A universidade neoliberal é uma empresa e, como tal, vive num mercado. Oferece um produto, produzido pelos seus recursos humanos e tem de captar clientes que comprem esse produto. Para isto, tem de apostar no marketing e na "marca" e é particularmente zeloso dessa marca.
Orgulhosamente, não se distinguem de uma empresa de outro setor qualquer. É até estranho que depois se sintam ofendidos ao serem comparados com "fábricas de salsichas" quando o modelo de negócio tanto se aproxima.
A dificuldade do modelo de negócio está no facto de se tratar de um setor bastante concorrencial e, vai daí, o modelo negócio precisa de apostar na diferenciação do produto, em particular, para conseguir captar clientes com maiores rendimentos e assim maximizar as receitas. Como se o negócio das salsichas estivesse saturado e tivessem de procurar a diferenciação com novas linhas gourmet, que para vingar se lançam em concursos internacionais que coloquem um selo de qualidade dado por um júri duvidoso qualquer.
Esta necessidade de diferenciação foi aproveitada por outras empresas que aí viram a oportunidade de negócio de diferenciar as universidades através de rankings. Surgiram assim, e proliferaram como cogumelos os rankings de universidades. Estes rankings avaliam as universidades em diversos parâmetros (produção científica, reputação, prémios, financiamento, internacionalização) que depois usam para gerar um único score que permita ordená-las de acordo com a sua (alegada) qualidade em geral.
As universidades, por todo o mundo, abraçaram este novo produto. Publicitam-no nos seus sites e usam-no sem rodeios nas suas iniciativas de marketing, seguem-se por ele no delinear da estratégia e na gestão da instituição, contratam recursos humanos para seguir os seus resultados.
Seguindo o modelo, sempre que sai o resultado de um ranking, lá surgem os artigos laudatórios das próprias universidades, orgulhosas com o seu resultado que, dizem, atesta a excelência da investigação, o trabalho desenvolvido ou a superioridade da estratégia da instituição.
Um exemplo é particularmente elucidativo.
Saíram recentemente os resultados da edição de 2024 do ranking Times Higher Education (THE2024), um dos mais importantes e reconhecidos a nível mundial. As universidades portuguesas apressaram-se a publicitar os seus resultados como é costume. A UP que lidera o ranking nacional (mas a par da Ulisboa e da UC), apresenta em título: "U.Porto volta a liderar Portugal no ranking da Times Higher Education".

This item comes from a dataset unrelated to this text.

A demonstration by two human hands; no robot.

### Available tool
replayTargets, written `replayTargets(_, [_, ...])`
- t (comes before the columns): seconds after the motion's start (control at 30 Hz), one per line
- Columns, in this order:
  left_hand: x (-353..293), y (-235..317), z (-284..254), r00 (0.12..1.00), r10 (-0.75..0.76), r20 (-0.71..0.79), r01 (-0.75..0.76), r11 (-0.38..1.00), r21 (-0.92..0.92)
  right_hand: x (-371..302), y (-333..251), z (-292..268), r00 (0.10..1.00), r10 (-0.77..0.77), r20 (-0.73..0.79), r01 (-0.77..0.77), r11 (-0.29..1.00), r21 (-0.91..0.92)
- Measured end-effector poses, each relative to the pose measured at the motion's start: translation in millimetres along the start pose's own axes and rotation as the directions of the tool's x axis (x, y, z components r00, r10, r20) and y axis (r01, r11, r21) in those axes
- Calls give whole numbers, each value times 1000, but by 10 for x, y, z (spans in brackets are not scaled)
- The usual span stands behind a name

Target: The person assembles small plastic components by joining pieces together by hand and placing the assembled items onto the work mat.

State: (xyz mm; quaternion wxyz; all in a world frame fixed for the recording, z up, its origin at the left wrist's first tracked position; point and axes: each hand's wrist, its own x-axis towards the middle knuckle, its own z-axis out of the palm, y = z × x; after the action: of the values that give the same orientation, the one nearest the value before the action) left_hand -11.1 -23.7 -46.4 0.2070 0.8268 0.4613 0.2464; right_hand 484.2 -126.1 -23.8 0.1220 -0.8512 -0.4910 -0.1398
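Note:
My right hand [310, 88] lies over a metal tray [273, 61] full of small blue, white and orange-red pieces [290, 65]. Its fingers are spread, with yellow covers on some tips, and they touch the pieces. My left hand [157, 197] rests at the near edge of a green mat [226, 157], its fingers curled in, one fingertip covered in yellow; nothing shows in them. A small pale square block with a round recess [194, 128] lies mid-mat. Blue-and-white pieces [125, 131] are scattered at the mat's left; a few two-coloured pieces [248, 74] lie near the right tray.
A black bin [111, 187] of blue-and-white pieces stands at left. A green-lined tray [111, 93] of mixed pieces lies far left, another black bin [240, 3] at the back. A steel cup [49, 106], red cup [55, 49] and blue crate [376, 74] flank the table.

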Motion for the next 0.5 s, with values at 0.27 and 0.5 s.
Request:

Ao longo das anteriores 4 edições deste mesmo ranking, a Universidade Católica Portuguesa havia sido sucessivamente classificada como a melhor universidade portuguesa.

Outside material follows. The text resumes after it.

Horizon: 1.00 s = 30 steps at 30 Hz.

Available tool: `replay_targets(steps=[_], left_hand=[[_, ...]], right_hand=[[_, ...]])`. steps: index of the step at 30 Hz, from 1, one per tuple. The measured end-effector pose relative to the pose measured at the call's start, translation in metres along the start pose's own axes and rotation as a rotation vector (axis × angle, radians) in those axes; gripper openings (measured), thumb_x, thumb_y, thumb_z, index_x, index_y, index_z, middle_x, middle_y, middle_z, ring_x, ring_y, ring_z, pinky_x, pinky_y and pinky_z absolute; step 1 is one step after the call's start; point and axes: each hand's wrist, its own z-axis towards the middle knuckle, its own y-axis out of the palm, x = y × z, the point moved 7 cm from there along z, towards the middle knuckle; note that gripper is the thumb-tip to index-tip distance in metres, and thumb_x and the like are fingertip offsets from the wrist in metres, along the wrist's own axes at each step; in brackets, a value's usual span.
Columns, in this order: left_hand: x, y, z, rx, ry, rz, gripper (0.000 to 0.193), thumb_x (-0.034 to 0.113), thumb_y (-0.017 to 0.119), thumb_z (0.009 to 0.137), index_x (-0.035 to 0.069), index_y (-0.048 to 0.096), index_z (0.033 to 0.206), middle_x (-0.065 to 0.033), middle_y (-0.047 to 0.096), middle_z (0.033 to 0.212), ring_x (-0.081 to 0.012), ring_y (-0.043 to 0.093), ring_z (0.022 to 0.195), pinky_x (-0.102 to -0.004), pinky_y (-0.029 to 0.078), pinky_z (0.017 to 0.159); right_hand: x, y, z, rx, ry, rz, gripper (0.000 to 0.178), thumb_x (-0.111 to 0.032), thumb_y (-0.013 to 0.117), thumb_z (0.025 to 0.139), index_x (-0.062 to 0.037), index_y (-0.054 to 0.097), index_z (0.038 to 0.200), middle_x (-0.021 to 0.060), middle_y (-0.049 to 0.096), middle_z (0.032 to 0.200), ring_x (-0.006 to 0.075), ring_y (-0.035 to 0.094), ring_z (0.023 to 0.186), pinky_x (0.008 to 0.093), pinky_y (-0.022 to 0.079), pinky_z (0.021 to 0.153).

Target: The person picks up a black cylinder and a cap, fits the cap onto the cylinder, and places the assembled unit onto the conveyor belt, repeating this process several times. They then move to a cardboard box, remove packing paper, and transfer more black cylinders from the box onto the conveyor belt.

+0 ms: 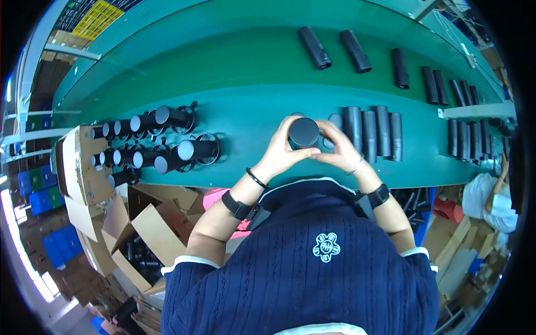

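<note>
Both hands meet over the green bench around an upright black cylinder [304,132] with a flat round top. My left hand [279,149] is closed on its left side, thumb across the near side. From the other side my right hand [338,146] grips the same cylinder, and the two thumb tips meet in front. The cylinder's lower part is hidden below its top and my fingers. Just right of my right hand stands a row of black tubes [369,137], side by side. A grey round-ended piece [335,120] shows partly behind my right fingers.
On the left, black cylinders with grey round ends and ring-shaped parts [196,149] stand in two rows. More black tubes [356,51] lie on the far shelf and at right. Open cardboard boxes [162,231] sit below left. At far right a co-worker's arm [498,181] shows.
</note>
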Motion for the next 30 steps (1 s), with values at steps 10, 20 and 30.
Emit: replay_targets(steps=[10,20,30], left_hand=[[-0.041,-0.008,-0.041,-0.041,0.063,0.217,0.070,0.009,0.083,0.060,0.004,0.050,0.121,-0.0175,0.054,0.121,-0.0357,0.050,0.116,-0.0404,0.043,0.097],[-0.053,-0.004,-0.040,-0.118,0.012,0.368,0.070,0.027,0.079,0.072,0.002,0.037,0.122,-0.0213,0.048,0.119,-0.0341,0.046,0.119,-0.0422,0.039,0.096],[-0.068,-0.003,-0.037,-0.021,-0.125,0.190,0.068,0.031,0.078,0.076,-0.001,0.037,0.120,-0.0204,0.052,0.114,-0.0296,0.056,0.106,-0.0350,0.047,0.087]], right_hand=[[0.044,0.045,0.003,-0.115,0.377,0.597,0.028,-0.019,0.060,0.092,-0.0066,0.058,0.117,-0.0029,0.060,0.086,0.0043,0.054,0.070,0.0192,0.046,0.062],[0.053,0.041,0.010,0.000,0.381,0.529,0.025,-0.012,0.061,0.091,-0.0051,0.063,0.114,0.0005,0.064,0.097,0.0056,0.057,0.081,0.0212,0.048,0.072],[0.070,0.065,0.002,0.074,0.583,0.833,0.026,-0.011,0.061,0.090,-0.0035,0.062,0.114,0.0034,0.064,0.106,0.0110,0.058,0.097,0.0253,0.046,0.086]])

Este facto foi sempre apresentado como uma vitória desta universidade. A Reitora afirmava, no ano passado: “o reconhecimento deste prestigiado ranking internacional revela, acima de tudo, a consistência e relevância do trabalho produzido pela comunidade académica da UCP, que tem ao longo dos anos vindo a reforçar a especialização da sua investigação, um dos indicadores mais importantes deste ranking” e no ano anterior que era “a consistência do trabalho e a qualidade que se reflete mais uma vez no ranking THE.” Já no primeiro ano em que ascenderam ao 1º lugar a nível nacional: "Este resultado demonstra a competitividade da estratégia de I&D da Universidade Católica e também o valor do sistema científico Nacional. Sobretudo trata-se do reconhecimento do trabalho notável da comunidade académica da UCP."

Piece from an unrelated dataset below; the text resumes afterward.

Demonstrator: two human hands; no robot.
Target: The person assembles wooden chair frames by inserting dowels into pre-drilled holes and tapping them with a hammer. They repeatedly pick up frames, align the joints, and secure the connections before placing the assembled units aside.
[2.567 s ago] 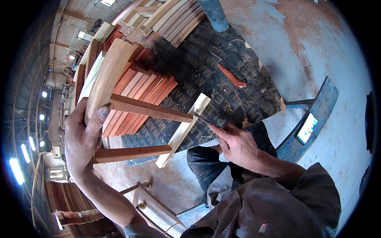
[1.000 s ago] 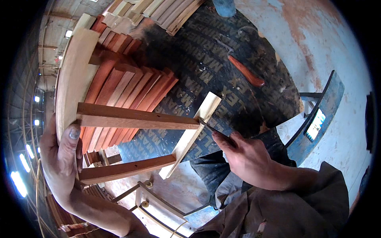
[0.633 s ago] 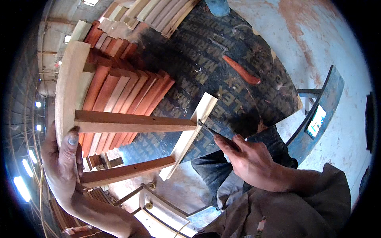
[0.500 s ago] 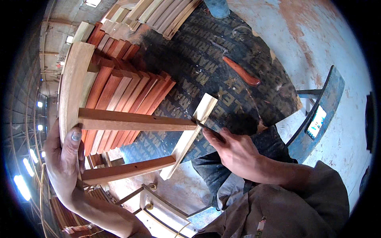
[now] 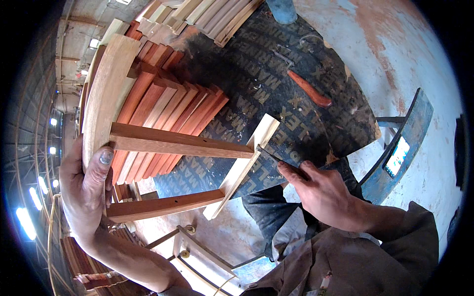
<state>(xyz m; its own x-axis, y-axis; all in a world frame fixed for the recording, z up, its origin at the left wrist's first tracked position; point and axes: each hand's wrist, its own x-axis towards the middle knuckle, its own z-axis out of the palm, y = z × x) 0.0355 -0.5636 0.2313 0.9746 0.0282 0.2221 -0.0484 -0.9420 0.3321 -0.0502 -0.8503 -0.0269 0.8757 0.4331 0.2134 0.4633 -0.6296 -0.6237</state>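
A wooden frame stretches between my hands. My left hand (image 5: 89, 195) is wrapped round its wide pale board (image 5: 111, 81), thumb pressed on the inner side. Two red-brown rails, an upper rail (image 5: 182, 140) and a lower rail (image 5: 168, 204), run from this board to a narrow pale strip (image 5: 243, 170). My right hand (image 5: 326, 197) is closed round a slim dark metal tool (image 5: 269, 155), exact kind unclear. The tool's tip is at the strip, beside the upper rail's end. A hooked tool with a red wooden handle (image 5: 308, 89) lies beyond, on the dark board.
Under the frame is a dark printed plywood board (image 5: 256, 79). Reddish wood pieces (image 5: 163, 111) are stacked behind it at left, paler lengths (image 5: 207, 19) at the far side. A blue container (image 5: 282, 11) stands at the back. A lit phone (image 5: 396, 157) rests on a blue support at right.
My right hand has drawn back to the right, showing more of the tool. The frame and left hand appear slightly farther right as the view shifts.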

A UCP teve uma subida impressionante na edição de 2020 (do intervalo 601-800 para 351-400) subido pelo menos 200 lugares e no máximo 450.
Mas, se procurarem por notícias hoje, não existe referencia alguma ao ranking THE2024 no website da UCP. Na edição de 2024 a UCP surge no intervalo 801-1000, ou seja, desceu pelo menos 400 posições, no máximo 650. A nível nacional passou do 1º para o 8º lugar, no mesmo patamar que a Universidade do Algarve e da Universidade de Trás-os-Montes e Alto Douro.
O que é que aconteceu à UCP de 2023 para 2024? Desapareceu metade da universidade? O trabalho perdeu consistência? A especialização na investigação deixou de funcionar? O que se passou com a estratégia de I&D? Claro que não. Mas para entender a descida temos de entender primeiro a subida.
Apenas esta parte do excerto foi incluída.